Amanda shifted in the chair. There was no mistaking her arousal as her skin betrayed her in blotches of red creeping up her chest and neck.
"At least they were very clear of what they expect, and what his limits of these activities are. A lot of times, in these situations, this discussion of limits doesn't happen and it leads to abject failure," she said quite coldly. "Continue."
I pushed forward and continued the story until Amanda again interrupted me when I was talking about the homework I had given them.
"You thought this up right off the top of your head? Out of the blue right there? Is this something you had thought about or researched in any way?" She asked with a genuine look of puzzlement on her face.
"No, it came out of nowhere. I wanted to say the right thing for them and not disappoint them after all that they had risked telling me.
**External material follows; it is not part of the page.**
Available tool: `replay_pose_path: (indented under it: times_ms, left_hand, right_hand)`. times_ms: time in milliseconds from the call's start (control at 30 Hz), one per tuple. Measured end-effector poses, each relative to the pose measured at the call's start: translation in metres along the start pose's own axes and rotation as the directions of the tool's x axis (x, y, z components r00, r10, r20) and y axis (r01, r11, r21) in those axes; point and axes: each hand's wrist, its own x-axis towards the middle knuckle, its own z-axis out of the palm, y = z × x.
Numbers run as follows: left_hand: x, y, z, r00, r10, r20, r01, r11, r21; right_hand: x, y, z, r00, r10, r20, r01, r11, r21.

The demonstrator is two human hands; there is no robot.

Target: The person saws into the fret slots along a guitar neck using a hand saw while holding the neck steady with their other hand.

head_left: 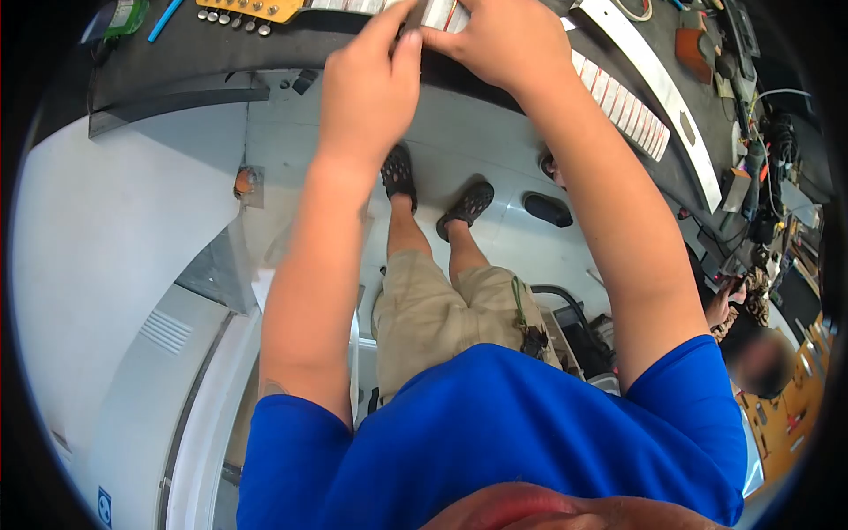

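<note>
A guitar neck (623,104) lies along the near edge of the dark bench, its fretboard covered with white tape between the frets. Its yellow headstock (256,7) with several metal tuners is at the upper left. Over the middle of the neck, my left hand (373,84) closes on a narrow dark bar-shaped tool (415,18), thumb along its side. My right hand (499,42) meets it from the other side, thumb against the same tool. The view's top edge cuts off the fingertips and the tool's far end.
A long white metal straightedge (662,84) lies beyond the neck. At the upper left are a blue stick (165,19) and a green bottle (126,16). Cables and tools crowd the bench's right side. Another person (751,340) is at the right.
</note>
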Motion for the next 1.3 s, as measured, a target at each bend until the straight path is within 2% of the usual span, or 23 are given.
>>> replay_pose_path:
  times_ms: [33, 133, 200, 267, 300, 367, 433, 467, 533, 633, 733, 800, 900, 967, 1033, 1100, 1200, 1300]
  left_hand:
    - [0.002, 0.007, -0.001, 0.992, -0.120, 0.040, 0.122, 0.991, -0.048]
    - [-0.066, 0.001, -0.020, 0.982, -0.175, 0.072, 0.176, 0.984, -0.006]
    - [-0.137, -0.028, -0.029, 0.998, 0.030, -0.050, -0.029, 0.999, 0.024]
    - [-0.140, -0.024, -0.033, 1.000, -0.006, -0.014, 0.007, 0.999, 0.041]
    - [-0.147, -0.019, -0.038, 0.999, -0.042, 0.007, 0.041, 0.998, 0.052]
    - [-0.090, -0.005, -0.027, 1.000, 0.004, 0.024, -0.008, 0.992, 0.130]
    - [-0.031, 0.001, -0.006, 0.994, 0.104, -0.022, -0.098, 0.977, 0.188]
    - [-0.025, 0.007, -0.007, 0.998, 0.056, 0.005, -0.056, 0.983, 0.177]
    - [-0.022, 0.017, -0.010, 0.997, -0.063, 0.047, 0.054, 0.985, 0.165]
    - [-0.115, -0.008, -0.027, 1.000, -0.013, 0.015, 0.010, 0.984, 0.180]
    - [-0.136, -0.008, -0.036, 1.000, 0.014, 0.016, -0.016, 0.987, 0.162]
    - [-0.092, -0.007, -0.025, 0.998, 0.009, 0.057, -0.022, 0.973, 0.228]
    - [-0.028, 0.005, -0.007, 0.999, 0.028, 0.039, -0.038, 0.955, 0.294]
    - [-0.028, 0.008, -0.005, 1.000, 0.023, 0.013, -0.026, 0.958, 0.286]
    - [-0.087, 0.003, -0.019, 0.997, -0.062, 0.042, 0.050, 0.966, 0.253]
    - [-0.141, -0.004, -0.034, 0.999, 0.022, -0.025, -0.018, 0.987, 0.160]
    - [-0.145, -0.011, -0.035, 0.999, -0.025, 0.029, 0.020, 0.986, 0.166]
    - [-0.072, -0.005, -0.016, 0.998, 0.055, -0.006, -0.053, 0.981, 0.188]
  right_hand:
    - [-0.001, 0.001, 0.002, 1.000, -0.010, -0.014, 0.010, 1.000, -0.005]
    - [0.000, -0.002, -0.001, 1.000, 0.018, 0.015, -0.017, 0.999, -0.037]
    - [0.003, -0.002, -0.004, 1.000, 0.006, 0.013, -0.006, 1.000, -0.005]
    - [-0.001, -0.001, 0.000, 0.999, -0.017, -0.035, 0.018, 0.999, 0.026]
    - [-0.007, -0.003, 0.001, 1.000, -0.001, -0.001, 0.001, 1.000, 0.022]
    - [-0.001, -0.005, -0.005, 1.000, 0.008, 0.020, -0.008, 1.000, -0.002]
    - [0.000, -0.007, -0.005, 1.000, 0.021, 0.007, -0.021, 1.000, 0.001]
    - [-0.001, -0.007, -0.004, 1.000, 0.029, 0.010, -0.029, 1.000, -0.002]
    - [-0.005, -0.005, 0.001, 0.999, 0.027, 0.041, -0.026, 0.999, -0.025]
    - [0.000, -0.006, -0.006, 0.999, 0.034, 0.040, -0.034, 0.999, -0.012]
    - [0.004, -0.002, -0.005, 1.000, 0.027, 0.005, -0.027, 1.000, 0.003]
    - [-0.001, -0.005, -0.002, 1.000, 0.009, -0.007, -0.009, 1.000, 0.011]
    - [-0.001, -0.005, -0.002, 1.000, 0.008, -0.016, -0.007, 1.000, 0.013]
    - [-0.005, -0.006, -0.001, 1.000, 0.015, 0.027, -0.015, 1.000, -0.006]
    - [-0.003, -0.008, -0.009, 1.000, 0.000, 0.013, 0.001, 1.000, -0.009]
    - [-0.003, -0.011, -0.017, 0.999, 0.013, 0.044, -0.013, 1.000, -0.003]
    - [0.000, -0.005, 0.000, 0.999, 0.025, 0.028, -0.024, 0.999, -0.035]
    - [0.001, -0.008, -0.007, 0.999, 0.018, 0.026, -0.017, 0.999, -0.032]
The last thing I wanted to do is fail them or hurt them. Maybe that wasn't the right thing to do for me, but I think it was the right thing to do for them."
"How so?" She asked.
"They texted me right before I came over here. They were doing what I told them today and they sent me a pic of it."
She raised an eyebrow and turned to look out the window. There was a long pause as it looked like she was contemplating what to say next.
"In my professional opinion, becoming physical with Justine jeopardizes your support system. Additionally, treating Grant this way further jeopardizes that same support system. It is my professional advice that you sit down with the both of them, again, and state that for everyone's well-being, that this cannot go further." Coldly clinical Amanda was working in full force here now.
"If you search yourself, you know that this is the right thing to do, Matt. What you do next is ultimately up to you though. Your thoughts?" She was staring at me blankly waiting for a reply.
I stammered a bit not knowing what to say. "I don't know what's right. I know I shouldn't do this. I shouldn't have let it get this far. All these feelings welling up all of the sudden that I've pushed down for so long clouded my judgment. I also see that I probably need these sessions more than I realized and I've wasted a year of your time."
She cut me off, "On the contrary, everyone needs the time to work through these things. Without the last year, you wouldn't be at this point now. You'd still be repressing all of these feelings and you actually might have ended up alone and a danger to yourself."
"Unfortunately, that leads us to the second half of our conversation. I can no longer continue to see you for these sessions. I agree that you would benefit from continuing, and I have referred you to my colleague Colleen Phillips." Where had I heard that name before?